**Instructions to follow:** For the records below, print the lines from the line with "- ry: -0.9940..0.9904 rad" through the line with "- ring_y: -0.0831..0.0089" exactly as written; include both end lines and exclude the rest.

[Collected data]
<<<<

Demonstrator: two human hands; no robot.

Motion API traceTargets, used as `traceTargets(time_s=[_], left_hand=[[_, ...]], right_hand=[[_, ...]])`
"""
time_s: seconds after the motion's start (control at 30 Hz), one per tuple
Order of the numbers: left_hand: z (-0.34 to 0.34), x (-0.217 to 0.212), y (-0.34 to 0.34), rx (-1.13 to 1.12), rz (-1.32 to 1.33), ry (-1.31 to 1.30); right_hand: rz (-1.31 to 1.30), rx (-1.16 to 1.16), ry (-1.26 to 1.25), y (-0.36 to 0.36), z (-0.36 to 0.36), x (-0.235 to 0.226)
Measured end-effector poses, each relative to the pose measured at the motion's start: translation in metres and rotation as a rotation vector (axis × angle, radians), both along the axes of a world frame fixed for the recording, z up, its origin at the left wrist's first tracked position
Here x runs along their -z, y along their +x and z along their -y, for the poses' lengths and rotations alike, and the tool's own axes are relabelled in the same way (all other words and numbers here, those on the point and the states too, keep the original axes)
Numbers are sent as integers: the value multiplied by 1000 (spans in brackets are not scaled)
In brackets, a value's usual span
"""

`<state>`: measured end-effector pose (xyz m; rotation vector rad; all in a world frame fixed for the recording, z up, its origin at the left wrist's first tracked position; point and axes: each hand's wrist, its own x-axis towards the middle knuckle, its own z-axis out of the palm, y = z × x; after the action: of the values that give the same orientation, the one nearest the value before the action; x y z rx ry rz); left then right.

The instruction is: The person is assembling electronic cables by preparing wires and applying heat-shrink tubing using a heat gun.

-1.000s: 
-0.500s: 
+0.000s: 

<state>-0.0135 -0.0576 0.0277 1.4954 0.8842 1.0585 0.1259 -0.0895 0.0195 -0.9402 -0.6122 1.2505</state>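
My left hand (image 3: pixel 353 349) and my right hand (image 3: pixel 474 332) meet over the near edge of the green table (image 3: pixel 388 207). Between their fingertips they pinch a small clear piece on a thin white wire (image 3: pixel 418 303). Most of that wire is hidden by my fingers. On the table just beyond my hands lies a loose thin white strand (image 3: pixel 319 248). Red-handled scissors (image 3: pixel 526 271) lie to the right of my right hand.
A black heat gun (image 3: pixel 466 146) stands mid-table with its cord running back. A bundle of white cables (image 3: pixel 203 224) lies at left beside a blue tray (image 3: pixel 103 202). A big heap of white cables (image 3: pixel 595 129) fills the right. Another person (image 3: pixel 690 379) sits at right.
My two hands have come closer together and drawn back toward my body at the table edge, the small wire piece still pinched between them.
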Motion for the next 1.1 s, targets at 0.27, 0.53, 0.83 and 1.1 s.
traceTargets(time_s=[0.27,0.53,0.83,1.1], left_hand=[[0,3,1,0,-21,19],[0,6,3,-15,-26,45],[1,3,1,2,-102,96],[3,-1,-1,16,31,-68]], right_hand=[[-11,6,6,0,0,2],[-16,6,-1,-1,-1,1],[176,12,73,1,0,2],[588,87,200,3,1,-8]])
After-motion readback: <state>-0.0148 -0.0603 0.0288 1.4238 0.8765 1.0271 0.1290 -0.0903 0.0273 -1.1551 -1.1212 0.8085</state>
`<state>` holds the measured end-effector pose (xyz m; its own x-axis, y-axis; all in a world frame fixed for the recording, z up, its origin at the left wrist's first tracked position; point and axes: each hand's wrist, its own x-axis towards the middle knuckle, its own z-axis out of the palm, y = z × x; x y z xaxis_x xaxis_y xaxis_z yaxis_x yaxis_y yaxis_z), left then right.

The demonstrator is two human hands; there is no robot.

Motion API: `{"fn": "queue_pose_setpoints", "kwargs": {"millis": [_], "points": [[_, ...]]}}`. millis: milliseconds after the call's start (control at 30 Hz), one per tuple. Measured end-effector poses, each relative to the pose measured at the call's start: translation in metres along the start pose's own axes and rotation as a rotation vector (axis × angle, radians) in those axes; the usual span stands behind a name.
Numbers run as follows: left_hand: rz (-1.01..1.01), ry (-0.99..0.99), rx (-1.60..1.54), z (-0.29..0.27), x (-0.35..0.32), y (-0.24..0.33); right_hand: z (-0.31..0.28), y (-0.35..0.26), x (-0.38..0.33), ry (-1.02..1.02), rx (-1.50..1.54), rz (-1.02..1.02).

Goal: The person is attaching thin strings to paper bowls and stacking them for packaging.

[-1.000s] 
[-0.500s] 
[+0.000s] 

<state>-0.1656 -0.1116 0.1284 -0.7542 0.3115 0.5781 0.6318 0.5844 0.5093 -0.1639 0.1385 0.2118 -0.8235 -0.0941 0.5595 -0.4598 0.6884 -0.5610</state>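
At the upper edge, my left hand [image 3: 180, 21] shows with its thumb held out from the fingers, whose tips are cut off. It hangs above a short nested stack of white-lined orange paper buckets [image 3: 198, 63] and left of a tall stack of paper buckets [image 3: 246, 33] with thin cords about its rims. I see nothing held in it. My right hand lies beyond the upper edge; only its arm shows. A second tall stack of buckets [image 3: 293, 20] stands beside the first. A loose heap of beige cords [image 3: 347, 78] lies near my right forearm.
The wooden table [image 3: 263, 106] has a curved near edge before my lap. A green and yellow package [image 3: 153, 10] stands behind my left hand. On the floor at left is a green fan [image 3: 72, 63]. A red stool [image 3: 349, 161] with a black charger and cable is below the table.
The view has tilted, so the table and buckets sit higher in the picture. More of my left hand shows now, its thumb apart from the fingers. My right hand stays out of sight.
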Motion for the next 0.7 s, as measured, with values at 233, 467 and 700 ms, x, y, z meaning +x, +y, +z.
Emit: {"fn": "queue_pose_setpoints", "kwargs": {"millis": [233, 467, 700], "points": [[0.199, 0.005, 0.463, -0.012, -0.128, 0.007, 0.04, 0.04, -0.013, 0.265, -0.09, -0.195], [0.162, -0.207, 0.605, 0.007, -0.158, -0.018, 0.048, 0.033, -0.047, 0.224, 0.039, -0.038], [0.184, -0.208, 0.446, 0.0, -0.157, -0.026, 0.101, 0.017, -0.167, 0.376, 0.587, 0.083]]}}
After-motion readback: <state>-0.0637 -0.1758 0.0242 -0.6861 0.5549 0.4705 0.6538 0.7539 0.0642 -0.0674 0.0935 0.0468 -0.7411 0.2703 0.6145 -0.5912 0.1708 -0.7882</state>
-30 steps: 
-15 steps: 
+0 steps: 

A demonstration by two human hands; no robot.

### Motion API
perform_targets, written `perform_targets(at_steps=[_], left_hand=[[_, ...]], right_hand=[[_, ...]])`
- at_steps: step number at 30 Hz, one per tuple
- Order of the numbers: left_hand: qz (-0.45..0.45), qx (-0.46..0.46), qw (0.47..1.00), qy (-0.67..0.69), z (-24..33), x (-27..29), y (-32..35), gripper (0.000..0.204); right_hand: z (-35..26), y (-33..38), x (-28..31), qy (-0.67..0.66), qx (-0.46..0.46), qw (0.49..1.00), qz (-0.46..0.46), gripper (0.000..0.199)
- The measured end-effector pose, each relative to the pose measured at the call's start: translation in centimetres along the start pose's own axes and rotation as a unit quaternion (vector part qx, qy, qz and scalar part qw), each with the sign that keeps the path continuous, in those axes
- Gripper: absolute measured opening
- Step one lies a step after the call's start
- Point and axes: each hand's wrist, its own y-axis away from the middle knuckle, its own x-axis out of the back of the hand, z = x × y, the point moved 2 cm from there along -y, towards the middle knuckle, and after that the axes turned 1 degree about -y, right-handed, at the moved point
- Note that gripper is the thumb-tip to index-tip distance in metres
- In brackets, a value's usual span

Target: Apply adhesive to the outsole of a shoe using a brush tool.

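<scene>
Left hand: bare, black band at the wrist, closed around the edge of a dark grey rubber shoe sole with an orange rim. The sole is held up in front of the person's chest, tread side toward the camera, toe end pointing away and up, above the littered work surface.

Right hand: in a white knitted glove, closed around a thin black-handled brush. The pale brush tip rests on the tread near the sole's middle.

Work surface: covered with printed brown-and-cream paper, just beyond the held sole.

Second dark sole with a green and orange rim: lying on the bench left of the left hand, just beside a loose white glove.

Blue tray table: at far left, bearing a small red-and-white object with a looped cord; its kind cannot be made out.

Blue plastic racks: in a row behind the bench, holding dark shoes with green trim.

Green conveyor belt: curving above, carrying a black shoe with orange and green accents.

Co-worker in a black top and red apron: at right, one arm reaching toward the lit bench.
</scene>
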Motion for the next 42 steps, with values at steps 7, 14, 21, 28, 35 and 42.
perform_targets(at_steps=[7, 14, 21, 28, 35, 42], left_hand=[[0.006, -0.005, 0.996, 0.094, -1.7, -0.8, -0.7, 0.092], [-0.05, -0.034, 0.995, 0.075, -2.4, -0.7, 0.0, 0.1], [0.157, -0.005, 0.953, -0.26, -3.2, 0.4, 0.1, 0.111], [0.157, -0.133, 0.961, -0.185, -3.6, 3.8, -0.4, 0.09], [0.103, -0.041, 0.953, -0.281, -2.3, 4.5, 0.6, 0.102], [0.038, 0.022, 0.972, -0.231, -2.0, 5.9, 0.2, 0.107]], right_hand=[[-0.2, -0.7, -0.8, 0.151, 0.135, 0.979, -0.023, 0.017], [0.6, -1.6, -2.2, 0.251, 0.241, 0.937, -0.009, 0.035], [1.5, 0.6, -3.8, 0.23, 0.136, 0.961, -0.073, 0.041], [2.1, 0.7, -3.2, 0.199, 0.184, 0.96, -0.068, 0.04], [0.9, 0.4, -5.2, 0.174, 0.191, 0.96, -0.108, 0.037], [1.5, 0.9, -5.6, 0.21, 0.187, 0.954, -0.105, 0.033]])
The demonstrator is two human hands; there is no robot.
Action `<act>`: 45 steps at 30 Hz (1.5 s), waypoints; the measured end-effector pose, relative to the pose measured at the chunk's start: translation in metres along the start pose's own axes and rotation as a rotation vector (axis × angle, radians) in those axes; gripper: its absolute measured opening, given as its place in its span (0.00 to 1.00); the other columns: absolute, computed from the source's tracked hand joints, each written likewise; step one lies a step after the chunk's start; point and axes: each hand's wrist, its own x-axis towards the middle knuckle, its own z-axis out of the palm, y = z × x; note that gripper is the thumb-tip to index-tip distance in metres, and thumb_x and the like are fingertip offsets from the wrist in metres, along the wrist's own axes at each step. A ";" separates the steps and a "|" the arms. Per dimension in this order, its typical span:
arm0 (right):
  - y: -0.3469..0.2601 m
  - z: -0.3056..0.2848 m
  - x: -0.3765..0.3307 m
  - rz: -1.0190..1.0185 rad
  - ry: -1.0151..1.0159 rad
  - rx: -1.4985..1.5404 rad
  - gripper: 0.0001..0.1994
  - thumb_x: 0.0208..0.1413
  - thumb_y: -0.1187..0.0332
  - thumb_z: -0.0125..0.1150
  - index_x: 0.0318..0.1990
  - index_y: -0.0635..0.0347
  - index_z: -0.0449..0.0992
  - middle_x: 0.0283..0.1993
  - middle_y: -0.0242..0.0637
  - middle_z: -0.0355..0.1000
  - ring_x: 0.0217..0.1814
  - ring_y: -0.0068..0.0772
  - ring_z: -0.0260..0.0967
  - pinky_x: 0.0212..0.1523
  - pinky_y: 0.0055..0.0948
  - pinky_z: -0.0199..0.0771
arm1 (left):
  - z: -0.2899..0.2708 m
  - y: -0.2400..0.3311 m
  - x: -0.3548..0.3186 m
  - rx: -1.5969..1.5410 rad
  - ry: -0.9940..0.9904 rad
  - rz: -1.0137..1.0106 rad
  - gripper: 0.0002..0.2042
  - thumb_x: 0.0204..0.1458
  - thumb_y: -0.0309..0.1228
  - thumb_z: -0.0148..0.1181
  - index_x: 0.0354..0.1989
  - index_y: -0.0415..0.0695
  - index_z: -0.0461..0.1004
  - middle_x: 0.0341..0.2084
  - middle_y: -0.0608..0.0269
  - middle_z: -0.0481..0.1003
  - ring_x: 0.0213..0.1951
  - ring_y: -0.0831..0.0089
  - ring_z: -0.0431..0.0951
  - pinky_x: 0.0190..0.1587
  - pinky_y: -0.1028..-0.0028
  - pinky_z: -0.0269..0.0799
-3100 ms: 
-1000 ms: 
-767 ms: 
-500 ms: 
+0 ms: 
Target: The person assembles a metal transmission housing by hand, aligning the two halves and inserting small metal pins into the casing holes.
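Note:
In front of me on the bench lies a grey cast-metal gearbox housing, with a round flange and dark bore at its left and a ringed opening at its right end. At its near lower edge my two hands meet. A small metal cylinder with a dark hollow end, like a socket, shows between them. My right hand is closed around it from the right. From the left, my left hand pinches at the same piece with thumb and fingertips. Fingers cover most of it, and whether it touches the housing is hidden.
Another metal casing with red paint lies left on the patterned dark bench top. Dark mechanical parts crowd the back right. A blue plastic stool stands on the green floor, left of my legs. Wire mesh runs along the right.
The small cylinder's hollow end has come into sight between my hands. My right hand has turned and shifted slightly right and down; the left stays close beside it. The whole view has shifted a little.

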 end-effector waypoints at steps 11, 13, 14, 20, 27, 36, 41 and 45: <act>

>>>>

**Your solution:**
  - ry: -0.9940..0.9904 rad
  - rz: -1.0137..1.0106 rad
  - gripper: 0.0002..0.2042
  - thumb_x: 0.0204..0.1458
  - thumb_y: -0.0309..0.1228
  - thumb_z: -0.0148..0.1181
  - index_x: 0.0354..0.1989
  - index_y: -0.0415..0.0695
  - index_z: -0.0461..0.1004
  - middle_x: 0.0341..0.2084
  - middle_y: -0.0608..0.0269
  - middle_z: -0.0481..0.1003
  - ring_x: 0.0213..0.1951
  - ring_y: -0.0831..0.0089

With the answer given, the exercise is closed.